Qurbani divides his epic into five different parts and an epilogue. After Francis (Welket Bungué) loses his job on a construction site, he comes under the care of drug dealer Reinhold, played superbly by Albrecht Schuch. Francis, renamed Franz by Reinhold, becomes his bodyguard and cook. He introduces him to XTC and they appear on the Berlin nightclub scene. Francis/Franz also gets to know Reinhold’s boss, Poems, a real gangster. Against his will, Francis participates in a robbery at a jeweler. With far-reaching consequences…

After this, Francis wakes up in the bed of nightclub owner Eva. This leaves the battered Francis in the skilled hands of call girl/whore Mieze. Their relationship grows closer, despite Francis’ warning: “Mieze, everything I love I’ll kill.” Francis’s undying loyalty to villain Reinhold is what keeps those around him frowning. But why? After everything he’s done to him? When he goes to tell him about his ‘accident’, Reinhold tells him that he owed this to his lack of loyalty.

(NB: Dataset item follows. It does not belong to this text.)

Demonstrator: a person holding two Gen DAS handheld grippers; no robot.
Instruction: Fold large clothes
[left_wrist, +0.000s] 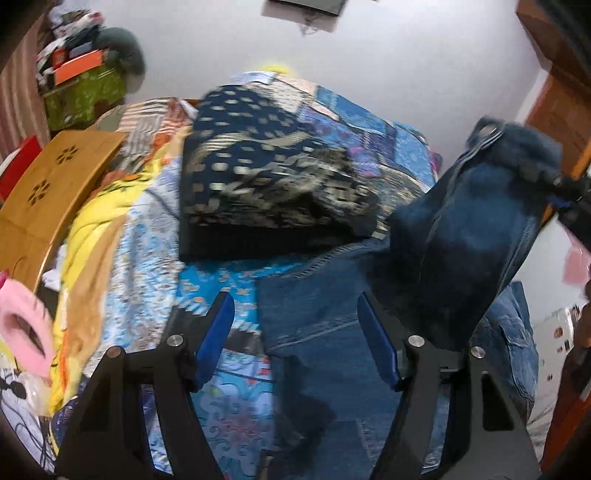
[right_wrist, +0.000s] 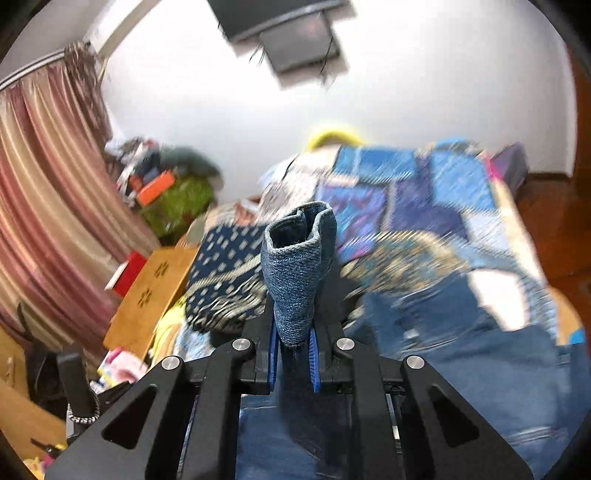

At one point Reinhold says what it comes down to in his eyes: “They see you as a stupid negro. I see you as you really are, immortal.” This prompts Francis to rejoin Reinhold’s drug forces. He becomes his bully in the battle for Berlin’s main drug zone. According to the narrator: “Franz wanted to be decent, but life thought otherwise. The hammer against Franz, Franz against the hammer.”

After rising through the ranks, Francis receives a fatherly warning from Poems: “You can’t escape the devil once you let it in.” That is, in fact, the summary of the doom that Francis seems to bring upon himself. He can’t get rid of Reinhold’s millstone that hangs around his neck. Reinhold, in turn, is jealous of the love affair Francis has with Mieze and actively interferes with it as a horrifying apotheosis.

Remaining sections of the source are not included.